Por outro lado, o orgulho nos lembrou que isso também é uma história de permanecer aberto ao amor.
“Acho que a abertura para o amor é realmente grande”, explicou ela. “Eu acho que há várias mulheres que foram feridas e não querem se machucar de novo. Como, como encontramos esse equilíbrio, sim, acho que deve haver discernimento, mas também merecemos grandes amores e como nos prepararmos para que seja mais um pouco que me abordamos, que significava muito que mencionamos que, em que se mendemos, que significava muito o que se lembrarmos.
Um aceno para casa
Baltimore serve como pano de fundo para os personagens em Chegue pertoe não é a primeira vez que o Pride usa seu trabalho para mostrar orgulho da cidade de uma maneira que seja autêntica para ela.
“Há muitas referências às figuras de Baltimore, a Baltimore Places.
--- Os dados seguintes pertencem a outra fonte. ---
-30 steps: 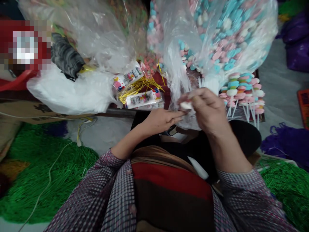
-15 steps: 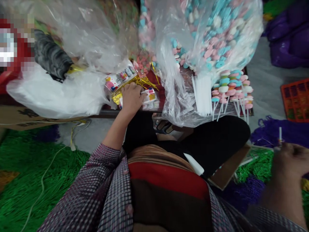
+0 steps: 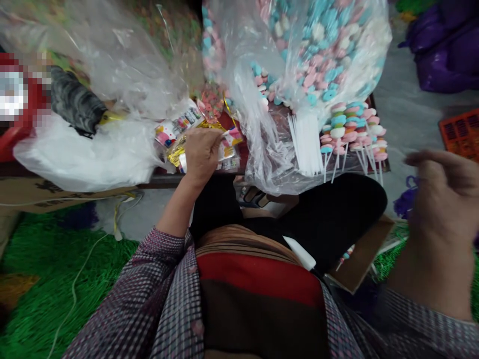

Um dos lugares em que eles acabam se encontrando é esse clube negro icônico. Era importante ter esse espírito do povo que Amaya se conecta, [like] suas meninas de casa do ensino médio, e tendo [Baltimore] Lá e realmente fazê -lo parecer seu próprio personagem de várias maneiras ”, disse Pride.
“Eu dirigi meu curta -metragem, Olhe para trás, O que é uma prova de conceito para um longa -metragem, em Baltimore, e foi realmente importante para mim mostrar a um Baltimore que sinto que não vemos o suficiente, e é por isso que foi importante para mim mostrar árvores “, continuou ela.
De trabalhar em programas como Bel-ar e Rainha açúcarentre outros, o compromisso do Orgulho em contar histórias negras permanece evidente, e ela pretende continuar derramando seu coração e alma em narrativas que elevam mulheres que se parecem com ela.
“Espero que expanda a conversa”, disse o orgulho, refletindo sobre o que ela espera que aqueles que estão lendo Chegue perto ir embora com. “Acho que a peça do desejo é enorme para nós, como uma pedra angular de nossa narrativa, onde as mulheres negras não têm medo de nossos desejos e para nomeá -las, reivindicá -las e experimentar. Além disso, as mulheres negras são capazes de escrever suas próprias histórias, produzir suas próprias histórias e direcionar suas próprias histórias. Mulheres negras de todas as faixas que podem se ver representadas na tela, na página e em uma audição em todos os médios.”